[Information shown]
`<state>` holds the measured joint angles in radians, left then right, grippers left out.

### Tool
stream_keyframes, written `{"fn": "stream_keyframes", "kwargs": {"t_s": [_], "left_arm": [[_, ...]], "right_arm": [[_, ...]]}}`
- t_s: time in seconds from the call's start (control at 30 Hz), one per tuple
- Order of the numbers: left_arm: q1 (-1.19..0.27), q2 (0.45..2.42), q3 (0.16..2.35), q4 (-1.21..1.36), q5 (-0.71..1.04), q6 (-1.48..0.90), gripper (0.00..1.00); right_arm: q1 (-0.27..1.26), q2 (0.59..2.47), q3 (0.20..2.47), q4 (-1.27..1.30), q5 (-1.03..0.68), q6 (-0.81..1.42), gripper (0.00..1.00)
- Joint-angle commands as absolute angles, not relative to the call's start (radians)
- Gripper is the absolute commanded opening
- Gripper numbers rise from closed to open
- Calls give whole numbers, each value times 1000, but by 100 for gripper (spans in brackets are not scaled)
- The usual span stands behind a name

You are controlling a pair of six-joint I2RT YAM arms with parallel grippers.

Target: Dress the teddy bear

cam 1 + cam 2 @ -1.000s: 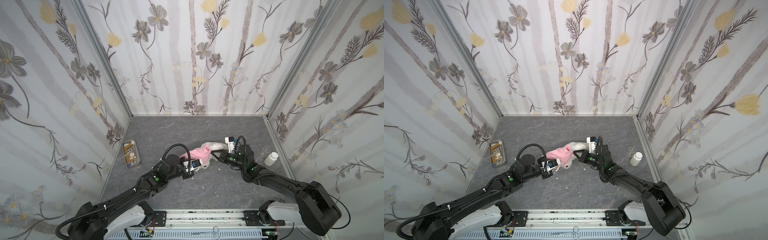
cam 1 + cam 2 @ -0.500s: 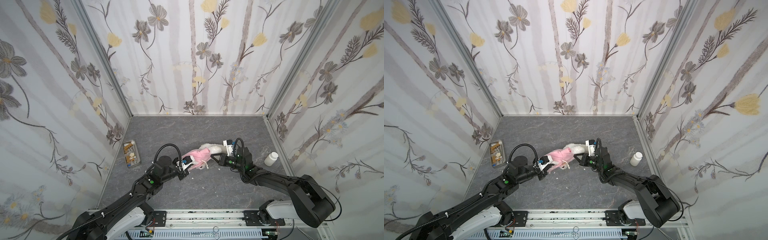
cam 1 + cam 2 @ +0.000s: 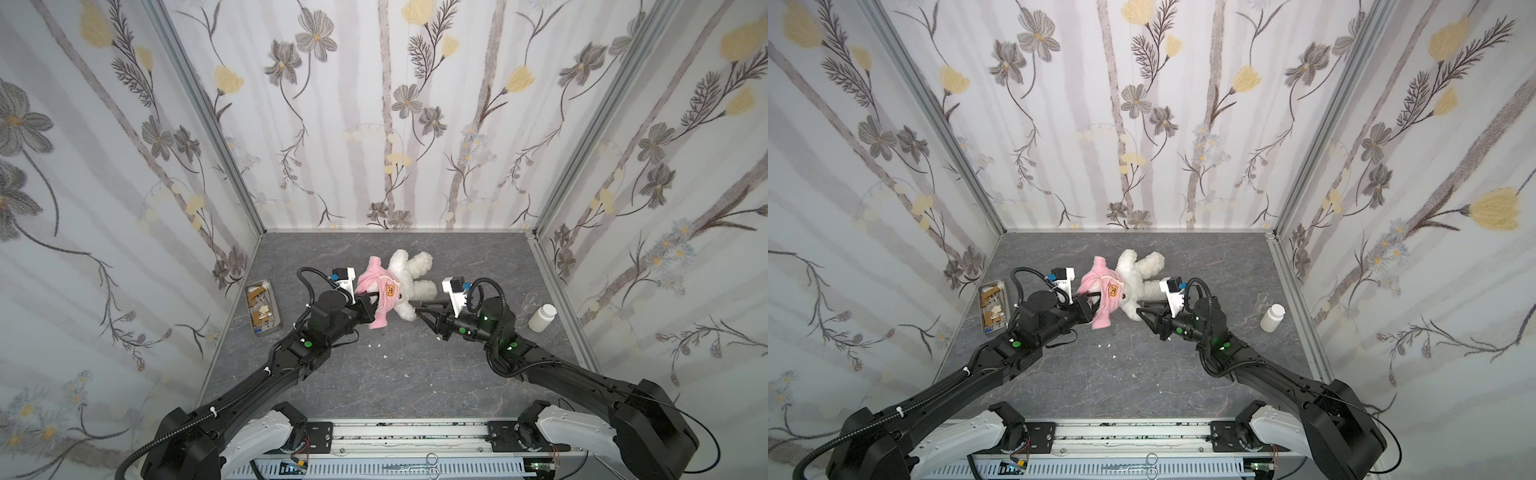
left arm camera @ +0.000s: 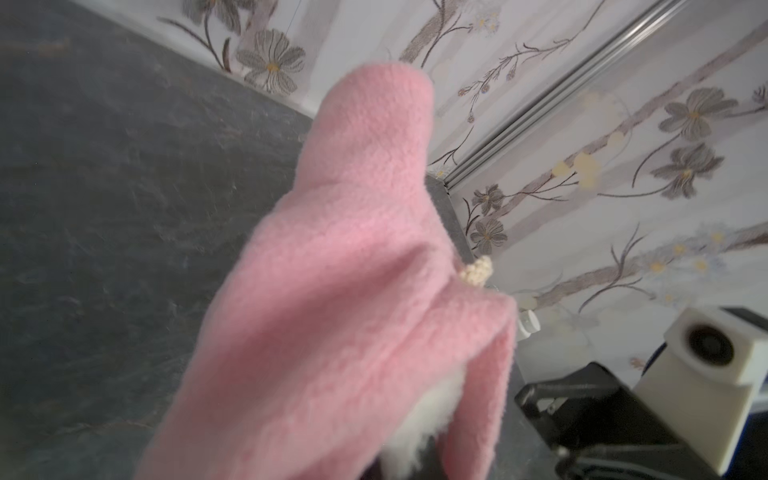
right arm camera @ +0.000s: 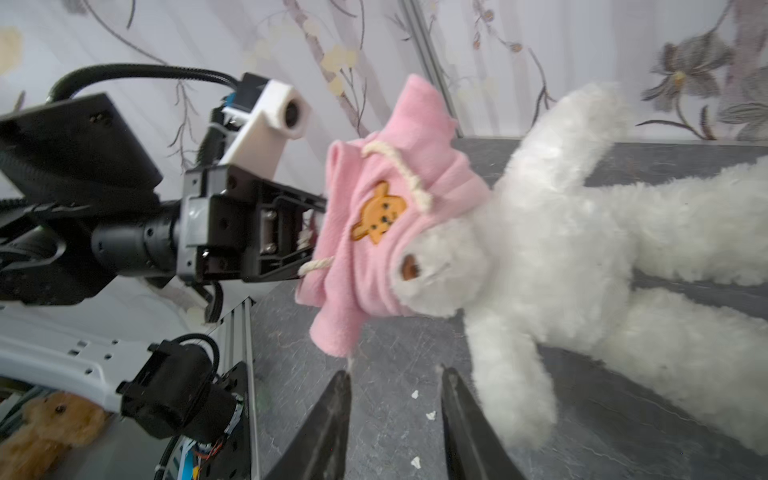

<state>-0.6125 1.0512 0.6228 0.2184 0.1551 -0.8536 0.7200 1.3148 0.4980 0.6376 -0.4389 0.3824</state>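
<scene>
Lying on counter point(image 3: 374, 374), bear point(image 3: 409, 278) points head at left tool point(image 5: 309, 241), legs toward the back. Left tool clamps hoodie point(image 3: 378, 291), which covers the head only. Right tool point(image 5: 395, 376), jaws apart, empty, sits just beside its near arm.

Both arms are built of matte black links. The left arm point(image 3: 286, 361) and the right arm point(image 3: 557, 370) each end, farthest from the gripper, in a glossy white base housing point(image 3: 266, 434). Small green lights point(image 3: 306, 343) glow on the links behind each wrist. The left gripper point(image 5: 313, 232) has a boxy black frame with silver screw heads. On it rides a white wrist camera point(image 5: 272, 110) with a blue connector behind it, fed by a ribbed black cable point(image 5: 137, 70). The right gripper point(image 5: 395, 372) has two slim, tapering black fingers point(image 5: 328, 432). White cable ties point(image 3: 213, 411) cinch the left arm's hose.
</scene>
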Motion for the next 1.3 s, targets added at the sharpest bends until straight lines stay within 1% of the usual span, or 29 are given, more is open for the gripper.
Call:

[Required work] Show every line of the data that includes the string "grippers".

[Output for this task]
`<state>` holds the measured joint angles in radians, left then right, grippers left out.
You are controlling a pair of six-joint I2RT YAM arms with parallel grippers.

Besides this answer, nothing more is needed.